South African President Cyril Ramaphosa speaks during the Brics Business Summit on August 22, 2023 in Johannesburg, South Africa. (Photo by Per-Anders Pettersson/Getty Images)


BRICS group invites six new members and ‘choice of these countries is far from insignificant’


The BRICS alliance of Brazil, Russia, India, China and South Africa has invited Argentina, Egypt, Ethiopia, Iran, Saudi Arabia and the United Arab Emirates to join. The six countries are set to become full members of BRICS from January 1, 2024.

The announcement on August 24 came after two days of talks at a summit in Johannesburg involving Brazilian President Luiz Inácio Lula da Silva, Indian Prime Minister Narendra Modi, Chinese President Xi Jinping and South African President Cyril Ramaphosa. Russian President Vladimir Putin attended virtually as an International Criminal Court arrest warrant has been issued against him over the war in Ukraine.

Ramaphosa said on X, formerly Twitter, that the five current members have reached an agreement on the guiding principles, standards, criteria and procedures of the BRICS expansion process.

Brussels Signal contacted geopolitics professor Xavier Aurégan at Université Catholique de Lille, France, for more insight on the expansion.

Aurégan said, with Xi Jinping and Putin wanting “to create counterbalances to the West, both politically and economically and financially”, he saw echoes of the Bandung Conference in 1955.

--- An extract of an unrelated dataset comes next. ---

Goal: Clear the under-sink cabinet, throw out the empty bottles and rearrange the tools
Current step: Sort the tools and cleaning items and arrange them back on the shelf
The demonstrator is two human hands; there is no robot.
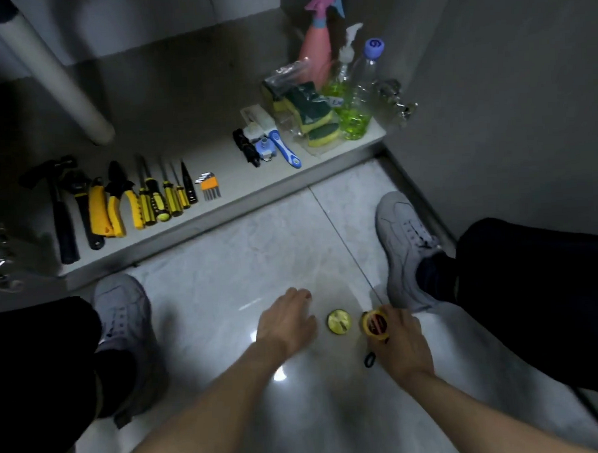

“BRICS+6 also incorporates the cultural factor, namely an anti-Western thought and/or practice,” he said.

The professor noted the financial aspect of the alliance had generally been “a failure” but said the Chinese and Russians were pushing forward on this front and he expects them to invest in infrastructure projects with the entry of the new members. He added that he felt it had become “a key element in the BRICS+6 narrative”.

“The choice of these countries is far from insignificant, with representatives from several countries and continents that were once considered part of the Third World, now in transition or emerging,” Aurégan said.

“One can also note the effort made to bring together Shiite and Sunni [Iran and Saudi Arabia], as well as two African subregional powers [Egypt and Ethiopia] in which China, in particular, has strategic interests.

“While the impact of BRICS has been weak until today, this expansion, followed by others, is first and foremost a Chinese diplomatic victory [over India and Brazil, which were not very willing to expand], and potentially the step allowing the ’emerging/developing world’ to have more weight in international relations,” he said.

“Like in 1955, China aims to lead this group, a leadership it already holds elsewhere.”

Aurégnan concluded: “Thus, one can see an attempt to rally governments and populations that have not had the opportunity to be represented in the main multinational institutions [except the UN].

“I’m not certain that the primary motivation is the dollar or direct confrontation with Washington, London, or Brussels. However, this laid stone effectively characterises the ‘coming world’ since the 1990s: multipolar, partially decolonised, in which China, especially, has a key role to play.”

Xi Jinping, on just his second trip abroad this year, said expanding the bloc would “pool our strength and pool our wisdom to make global governance more just and equitable”.

Due to the expansion, Saudi Arabia, the world’s largest exporter of crude oil, is now in the same economic bloc as China, the globe’s largest oil importer.

During the summit, Modi expressed his support to admit new members and conveyed his approval for advancing the process through mutual agreement. He said that adding new members will strengthen the group and add weight to its international efforts. This step, he said, will enhance nations’ faith in a multi-polar world order.

BRICS is an international economic coalition of emerging markets. Brazil, Russia, India, and China are among the world’s 10 largest countries by population, area and GDP, and the latter three are widely considered to be current or emerging superpowers. They are often seen as competing with the West.

The unorthodox composition of the coalition, with India and China, but soon Saudi Arabia and Iran in the same bloc, leads some to doubt the effectiveness and capabilities of the expanding BRICS alliance.

No new members have been admitted since South Africa in 2010.

The initial intention of the BRICS group was to enhance investment prospects. Since 2009, it has evolved into a more unified geopolitical alliance, with BRICS governments now convening regularly at official summits and collaborating on multilateral policies. Interactions between the nations are primarily guided by principles of non-interference, equality and mutual advantage.